Fishnets and Backbends

Seven years later, Zumanity shows a glimpse into a more exciting Las Vegas

A peek back at the early years of “the aughts” reveals a Las Vegas entertainment scene flying high on the city’s successes of the late ’90s. Angling for the sophisticated tastes of increasingly international audiences, showrooms freely experimented.

The Rio led with off-Broadway productions such as the interactive political theater of De La Guarda (Viva la revolución!) and Penn & Teller (Libertarianism! Gunplay!). Meanwhile, Cirque du Soleil created an elaborate, boundary-pushing sex cabaret, Zumanity.

In today’s economy, selling tickets to challenging productions is more difficult than ever.

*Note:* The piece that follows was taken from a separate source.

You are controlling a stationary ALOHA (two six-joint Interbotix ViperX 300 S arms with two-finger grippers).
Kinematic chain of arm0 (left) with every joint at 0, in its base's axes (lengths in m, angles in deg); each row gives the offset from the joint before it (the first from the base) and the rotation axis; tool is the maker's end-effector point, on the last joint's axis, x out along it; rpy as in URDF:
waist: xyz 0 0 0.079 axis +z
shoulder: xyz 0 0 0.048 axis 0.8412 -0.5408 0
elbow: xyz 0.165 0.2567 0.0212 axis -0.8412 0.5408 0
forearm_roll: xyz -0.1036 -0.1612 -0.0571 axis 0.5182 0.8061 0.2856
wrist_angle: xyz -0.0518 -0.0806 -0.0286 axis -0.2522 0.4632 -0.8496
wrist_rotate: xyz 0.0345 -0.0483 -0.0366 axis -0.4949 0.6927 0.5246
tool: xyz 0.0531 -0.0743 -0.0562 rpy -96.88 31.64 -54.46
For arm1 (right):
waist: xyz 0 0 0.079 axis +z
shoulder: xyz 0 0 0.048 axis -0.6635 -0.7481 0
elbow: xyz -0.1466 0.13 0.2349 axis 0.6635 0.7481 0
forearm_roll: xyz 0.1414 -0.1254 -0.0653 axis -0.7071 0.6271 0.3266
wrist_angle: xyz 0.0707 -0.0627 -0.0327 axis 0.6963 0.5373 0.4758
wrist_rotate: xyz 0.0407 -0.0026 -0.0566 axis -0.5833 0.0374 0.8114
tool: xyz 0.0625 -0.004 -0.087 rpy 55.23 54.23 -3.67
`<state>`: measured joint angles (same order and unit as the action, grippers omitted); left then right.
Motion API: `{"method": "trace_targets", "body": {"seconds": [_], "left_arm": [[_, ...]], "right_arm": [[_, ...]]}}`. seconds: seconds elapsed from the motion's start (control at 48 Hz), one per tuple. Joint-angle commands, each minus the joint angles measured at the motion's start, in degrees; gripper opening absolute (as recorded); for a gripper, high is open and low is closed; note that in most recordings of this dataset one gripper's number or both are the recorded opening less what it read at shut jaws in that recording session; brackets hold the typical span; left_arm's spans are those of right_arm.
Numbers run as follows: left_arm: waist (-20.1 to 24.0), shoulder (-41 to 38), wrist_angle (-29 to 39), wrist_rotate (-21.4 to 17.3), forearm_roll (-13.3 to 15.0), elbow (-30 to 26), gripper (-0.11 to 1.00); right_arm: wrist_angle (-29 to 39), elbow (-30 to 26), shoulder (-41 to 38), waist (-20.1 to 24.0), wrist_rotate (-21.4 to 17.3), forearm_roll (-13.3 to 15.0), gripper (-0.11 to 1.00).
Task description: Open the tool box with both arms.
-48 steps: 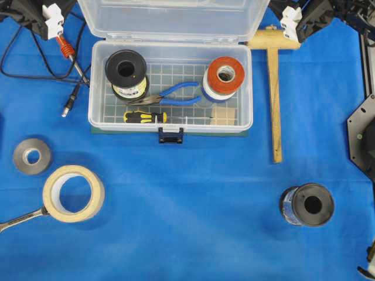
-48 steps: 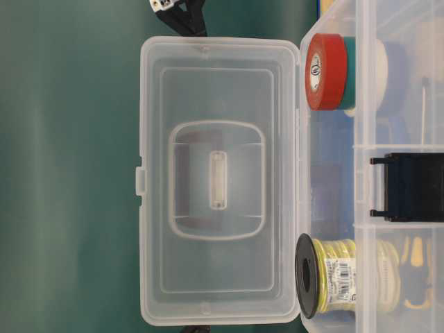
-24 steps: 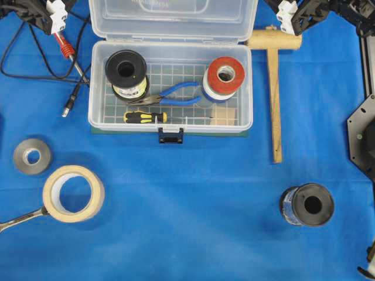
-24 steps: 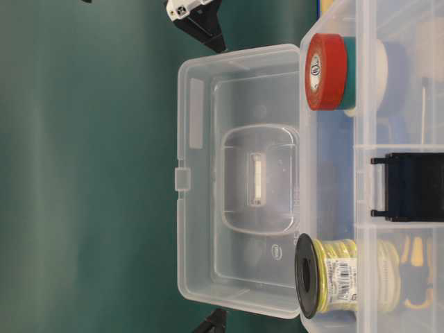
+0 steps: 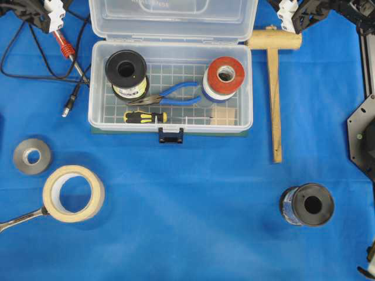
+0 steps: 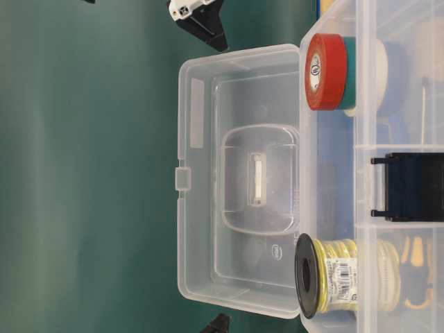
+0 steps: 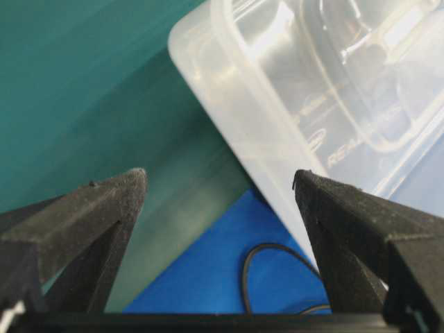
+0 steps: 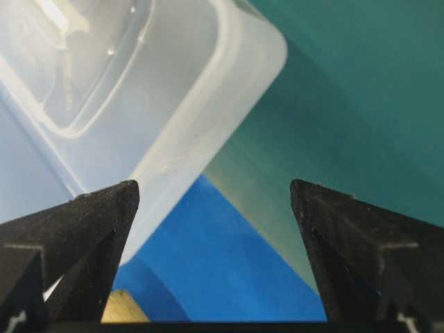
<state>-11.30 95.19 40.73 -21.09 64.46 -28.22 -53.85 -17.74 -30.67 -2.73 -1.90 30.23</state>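
Both pairs of fingers were spread wide and gripping nothing: the left gripper sat up at 11 o'clock of the overhead shot, the right gripper at 1 o'clock, each just off a corner of the lid without touching it. So the tool box was sitting open around 12 o'clock on the blue cloth, lid tipped back, dark blue latch facing 6. Inside were a black spool, red tape, blue pliers and a screwdriver. Outside it, a wooden mallet lay at 2 o'clock, masking tape at 8, another spool at 4.
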Motion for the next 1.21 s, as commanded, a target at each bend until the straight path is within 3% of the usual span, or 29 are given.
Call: {"method": "trace_targets", "body": {"seconds": [0.0,0.333,0.667,0.875,1.188], "left_arm": [[1.05,1.76,0.26,0.00,-0.09,0.35,0.93],[3.08,6.68,0.35,0.00,-0.18,3.96,0.93],[1.76,7.91,1.32,1.58,-0.09,4.75,0.93],[-5.62,12.39,4.39,2.20,-0.18,7.29,0.93],[-22.15,22.50,12.39,2.37,-0.09,10.63,0.93]], "right_arm": [[0.00,0.18,2.02,-0.70,0.00,0.09,0.87],[1.76,4.75,9.40,-2.72,0.00,0.18,0.87],[2.99,5.45,10.63,-1.58,-0.79,-0.09,0.87],[6.59,7.03,13.80,6.06,-1.05,-0.26,0.87],[14.41,8.53,20.30,23.99,-1.05,-0.53,0.87]]}}
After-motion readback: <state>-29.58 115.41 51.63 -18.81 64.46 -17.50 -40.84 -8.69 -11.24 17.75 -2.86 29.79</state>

De La Guarda left after a too-short run. After nine years, Penn & Teller hang tough. And, even though it has been toned down since its first wild months, Zumanity continues to tantalize.

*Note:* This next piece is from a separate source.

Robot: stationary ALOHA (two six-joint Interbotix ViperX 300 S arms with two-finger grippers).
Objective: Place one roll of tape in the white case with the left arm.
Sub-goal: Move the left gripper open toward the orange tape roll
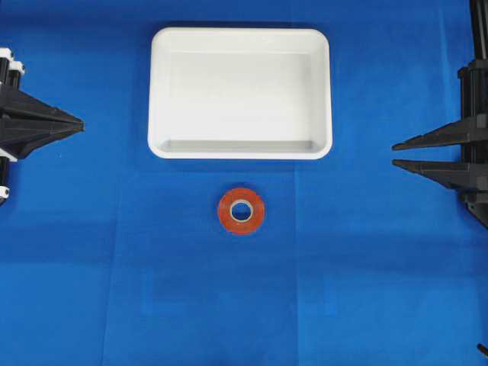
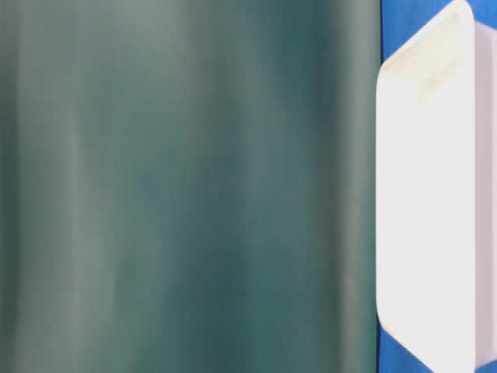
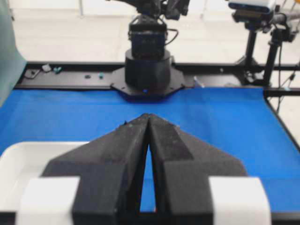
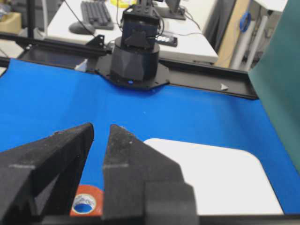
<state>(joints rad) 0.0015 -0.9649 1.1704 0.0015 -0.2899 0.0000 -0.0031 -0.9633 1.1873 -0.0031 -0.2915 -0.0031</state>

This year marks the seventh for Zumanity, and despite its changes, moments of glorious, uninhibited eroticism still reach out. During the show, when a live band performs smoky jazz as a cross-dressing emcee (Edie, Mistress of Sensuality) playfully teases everyone s/he can get his eyes on, Zumanity reminds us of some less inhibited era—maybe 1920s Paris, maybe 1990s Vegas—when one never knew what naughtiness might happen next. It’s part Henry & June, part Eyes Wide Shut, and all flirty fun for the open-minded.

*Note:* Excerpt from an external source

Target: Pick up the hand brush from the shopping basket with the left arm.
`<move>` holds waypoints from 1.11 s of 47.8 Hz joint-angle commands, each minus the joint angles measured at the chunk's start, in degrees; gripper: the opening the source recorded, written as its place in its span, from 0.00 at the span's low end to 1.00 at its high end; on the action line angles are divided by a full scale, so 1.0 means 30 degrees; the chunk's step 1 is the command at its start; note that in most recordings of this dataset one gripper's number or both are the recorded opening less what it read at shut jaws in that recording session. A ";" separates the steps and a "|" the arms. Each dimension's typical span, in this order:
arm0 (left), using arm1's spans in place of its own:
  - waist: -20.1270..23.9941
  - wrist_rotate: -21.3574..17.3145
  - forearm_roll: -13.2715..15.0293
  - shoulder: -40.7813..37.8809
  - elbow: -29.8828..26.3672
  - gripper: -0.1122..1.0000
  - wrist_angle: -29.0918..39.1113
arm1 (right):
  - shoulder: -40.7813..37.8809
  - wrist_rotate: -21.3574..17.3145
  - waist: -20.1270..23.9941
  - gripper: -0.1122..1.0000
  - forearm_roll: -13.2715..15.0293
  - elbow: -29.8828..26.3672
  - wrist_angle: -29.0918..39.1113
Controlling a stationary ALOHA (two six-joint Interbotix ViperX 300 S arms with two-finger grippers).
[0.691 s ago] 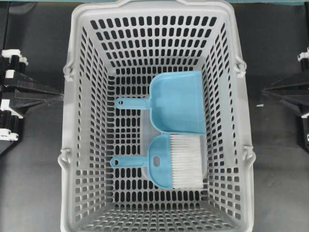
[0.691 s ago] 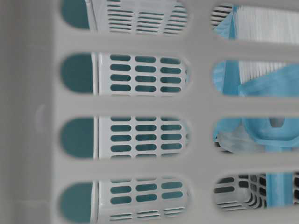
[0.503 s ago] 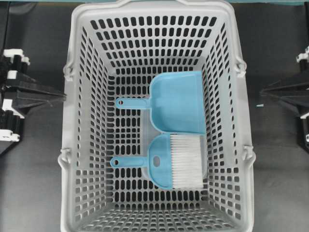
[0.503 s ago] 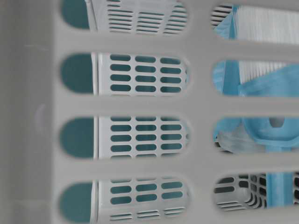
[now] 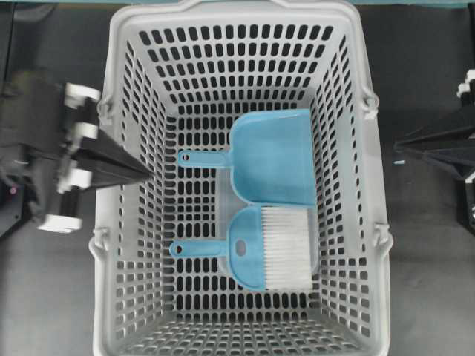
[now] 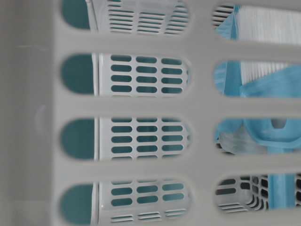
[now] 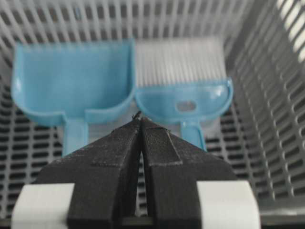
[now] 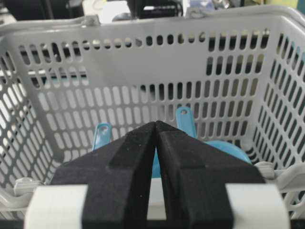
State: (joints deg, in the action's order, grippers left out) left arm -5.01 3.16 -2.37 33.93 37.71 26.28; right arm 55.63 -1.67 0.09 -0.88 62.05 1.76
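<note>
The hand brush (image 5: 256, 265) lies flat on the floor of the shopping basket (image 5: 223, 12), light blue, with white bristles to the right and its thin handle pointing left. My left gripper (image 5: 145, 173) is shut and empty, its tip over the basket's left wall, well left of the brush handle. In the left wrist view the shut tips (image 7: 139, 117) point between the brush (image 7: 183, 102) and the dustpan (image 7: 71, 81). My right gripper (image 5: 398, 144) is shut, outside the basket's right wall. In the table-level view the brush (image 6: 273, 129) shows through the wall slots.
A plain light-blue dustpan (image 5: 271, 159) lies just behind the brush, almost touching it, handle also pointing left. The basket's tall slotted walls (image 7: 276, 95) enclose both. In the right wrist view the right gripper (image 8: 156, 123) faces the basket's far wall (image 8: 143, 33).
The left arm has swung right and forward, from outside the basket until its tip is over the left wall. The right arm has barely shifted. Brush and dustpan have not moved.
</note>
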 commanded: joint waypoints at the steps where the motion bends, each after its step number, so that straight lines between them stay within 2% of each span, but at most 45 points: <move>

Zumanity virgins are to be rewarded by arriving early. Aside from getting a profane tongue-lashing from the emcee if you sneak in late, much of the evening’s spontaneity is in the traditional Cirque pre-show, when erotically costumed cast members frolic with the arriving audience. Hiked skirts, hot bodies, the squeezing and rubbing of naughty bits, playful feel-ups, and strawberries fed to guests by the Botero Sisters, Rubenesque, fishnet-clad hostesses. One can almost sense the performers’ tension, almost as if to ask, What might happen if we were to unleash a real, live sex cabaret right here, on this Vegas stage? As for the inhibited, a bar awaits. After all, we’re all just a few cocktails away from simulating sex with a complete stranger on a Las Vegas stage, right?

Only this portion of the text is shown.